Si l'on veut s'attaquer aux moustiques, il faut donc développer des méthodes plus spécifiques. Des recherches sont menées pour modifier les caractéristiques génétiques des moustiques vecteurs de maladies afin de réduire leur population. "Il peut s’agir de stériliser des mâles moustiques pour que les œufs des femelles n'éclosent pas ou de programmer que seuls des moustiques mâles stériles naissent ce qui pourrait conduire à l’épuisement de l’espèce", résume le muséum d'histoire naturelle.

"Reste à s'assurer que cette démarche de modification du vivant sera inoffensive pour la biodiversité, la santé humaine et efficace contre les épidémies", ajoute-t-il.

"De quel droit?"

Au-delà des considérations techniques, des interrogations éthiques et philosophiques se posent. "On peut se poser la question: de quel droit on se donne le droit d'effacer de la planète une espèce?", affirme Mathieu de Flores. "Par exemple en Camargue, c'est normal qu'il y ait beaucoup de moustiques", ajoute le spécialiste.

Comme l'explique Jérémy Bouyer, les espèces ont une "valeur extrinsèque", c'est-à-dire la valeur qu'elles ont pour l'Homme avec, par exemple, la pollinisation ou la place dans la chaîne alimentaire. Il existe ensuite une "valeur intrinsèque", soit "la valeur d'une entité en tant que fin en soi, au-delà et indépendamment de toute utilité (ou nuisibilité) qu'elle peut posséder".

"On a éradiqué 90% des espèces de papillons en région parisienne à cause de l'agriculture de manière 'non-intentionnelle'", rappelle par exemple Jérémy Bouyer.

En outre, Mathieu de Flores indique également que "généralement, les moustiques posent problème dans des zones où on a transformé les écosystèmes", à l'instar des moustiques tigres en France. "Dans des mares fonctionnelles, les moustiques ont des prédateurs et donc posent moins de problème, ça limite les risques", illustre-t-il.

Politiques de lutte contre le moustique tigre

Il existe une particularité dans tous ces questionnements: celle des espèces invasives et/ou introduites par les activités humaines. C'est le cas du moustique tigre sous nos latitudes, qui est une espèce exotique qui ne vivait pas en France auparavant. "Si on a un moyen non-destructeur du reste de la faune, sélectif et efficace, il n'y a pas de raison de se priver de s'en débarrasser", affirme Mathieu de Flores.

Concernant les moustiques autochtones, il met en garde: "dès qu'on a la moindre action sur les écosystèmes, il faut être très prudents sur les impacts".

Néanmoins, l'entomologiste le concède: il y a des endroits où la présence de moustiques est "vraiment problématique". Ainsi, si on ne peut pas totalement les éradiquer, on peut essayer de s'en protéger au maximum.

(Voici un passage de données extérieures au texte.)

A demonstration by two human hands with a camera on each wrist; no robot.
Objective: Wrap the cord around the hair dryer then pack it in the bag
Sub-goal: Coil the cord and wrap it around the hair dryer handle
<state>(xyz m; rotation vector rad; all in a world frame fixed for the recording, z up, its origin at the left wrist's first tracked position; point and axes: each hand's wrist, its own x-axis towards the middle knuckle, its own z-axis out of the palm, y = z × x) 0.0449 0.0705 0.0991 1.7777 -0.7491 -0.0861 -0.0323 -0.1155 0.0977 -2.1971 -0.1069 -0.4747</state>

Outre les techniques s'attaquant à la génétique, des "pièges à phéromones" ou encore des "pièges CO2" sont en développement.

"Mais pour le moustique tigre, ça doit être accompagné d'une politique où on éradique l'eau stagnante en parallèle", insiste Mathieu de Flores. En effet, l'insecte se développe dans de petites quantités d'eau stagnante.

Depuis plusieurs années, les autorités mènent des politiques de lutte contre le moustique tigre, en appelant notamment les habitants à l'empêcher de pondre ses œufs dans des récipients pouvant recevoir de l'eau, notamment dans les jardins.